The only losses came to (again) Ons Jabeur at Indian Wells, Iga Swiatek at the US Open, and Garbine Muguruza at the WTA Finals (round-robin and the championship match). Kontaveit wasn’t done breaking milestones yet and not only made it to the top 10 of the WTA Rankings for the very first time (as the first Estonian ever), but also debuted in the year-end championships. That last achievement is particularly impressive when we think back to how far off the cut she was right before starting her incredible streak.

While it could be argued that she only claimed less important titles and lost at all the three biggest events held late in the season, the quality of the opposition she took out is undeniable. In less than two months, Kontaveit managed to grab five top 10 victories (Petra Kvitova, Garbine Muguruza, Barbora Krejcikova, Maria Sakkari, Karolina Pliskova). Her losses came to players ranked #5, #5, #8, and #14. In the last few months of the season, the Estonian was the player to watch in any tournament she entered.
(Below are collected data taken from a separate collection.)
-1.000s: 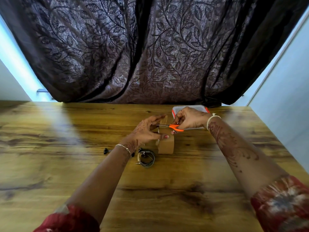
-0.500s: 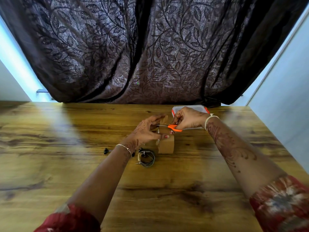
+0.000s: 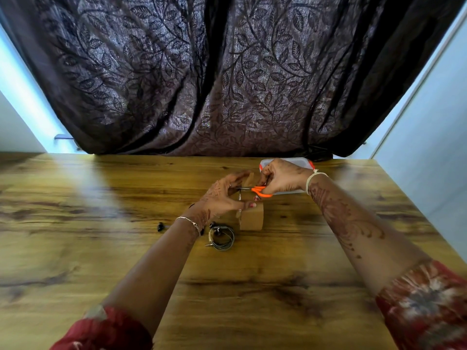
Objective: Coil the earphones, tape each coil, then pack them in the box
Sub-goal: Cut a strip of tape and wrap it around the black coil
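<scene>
Right hand: fingers curled through the orange handles of the scissors; the blades point left toward the other hand

Left hand: fingers curled, raised just above the table; it appears to pinch the tape strip between fingertips and thumb, though the grip is small and partly hidden; the thumb tip lies against the top of the roll

Tape strip: brown, drawn upward from the roll; the scissor blades meet it between the two hands

Tape roll: brown, standing on its edge on the table, directly below the hands

Earphones: one dark coil lying flat on the table, just beside the roll on its near-left side and close to the left wrist; the plug juts out at the coil's left

Loose earbud: small, dark, on the table left of the left wrist; its cord runs under the wrist

Box: clear plastic with orange clips, at the far edge of the table, partly covered by the right hand

Curtain: dark, leaf-patterned, hanging behind the table
</scene>
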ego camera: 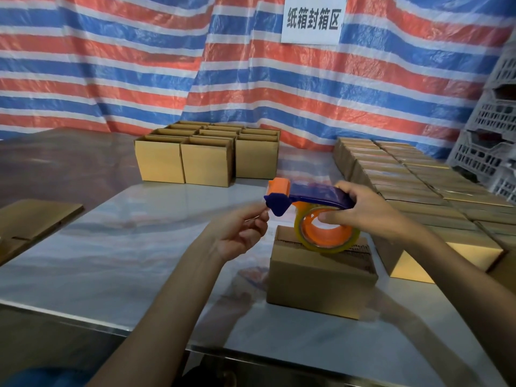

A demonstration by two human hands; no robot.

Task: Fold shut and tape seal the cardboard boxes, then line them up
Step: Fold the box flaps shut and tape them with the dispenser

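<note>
A small cardboard box (315, 277) sits on the table in front of me with its top flaps folded down. Above it my right hand (368, 210) grips a blue and orange tape dispenser (312, 196) that carries a roll of clear tape (326, 233). The roll hangs just over the box top. My left hand (243, 233) is at the dispenser's blue nose, with fingertips pinched at the tape's end; the tape itself is too faint to make out.
Several open boxes (206, 155) stand in a block at the back of the shiny table (134, 247). Rows of closed boxes (413, 185) fill the right side. Flat cardboard (30, 224) lies at the left edge. Grey crates (491, 129) are stacked far right.
</note>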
Bringing out the “internal aggression”

“She’s a bit more aggressive, and I think that’s a kind of built-in trait. I felt she has this internal aggression in her game, suppressed in some way and that’s what I felt she should tap into” was what Tursunov had to say about his protege as early as Indian Wells. That confidence to step into her shots and be a more dominant player on the court is what led Kontaveit to all the success this year. The potential was always there but it wasn’t always easy to bring it out.

Kontaveit’s forehand, cross-court in particular, was the shot to avoid in the second half of the 2021 season. Its importance was very well demonstrated by her a little shaky WTA Finals campaign (even though she still reached the final). The extreme high-altitude conditions didn’t sit quite right with her flatter strokes, which resulted in lots of unforced errors. When the courts suited her better, especially indoors, Kontaveit got borderline unstoppable. The 26-year-old ended the season on a 15-match win streak under the roof.

Looking for a Major breakthrough

One thing her 2021 campaign lacked was a bigger run at a Grand Slam. The Estonian lost in the third round at the Australian Open (to Shelby Rogers), French Open (to Swiatek), and at the US Open (to Swiatek again). Only the loss in New York came in the middle of her sensational run of form, but the three-set match definitely had some real quality to it. Kontaveit’s best finish at a Major so far has been the quarterfinals of the 2020 Australian Open (where she, coincidentally, defeated Swiatek the round earlier).

The conditions in Melbourne clearly suit her well and in the form that she finished the year with, Kontaveit has to be regarded as one of the favorites to win the title. If she gets to the latter stages, lacking experience there could be an issue. The key for the Estonian will be to keep forcing the opponents to play on her own terms, using that supreme confidence that helped her win her last 29 out of 33 matches.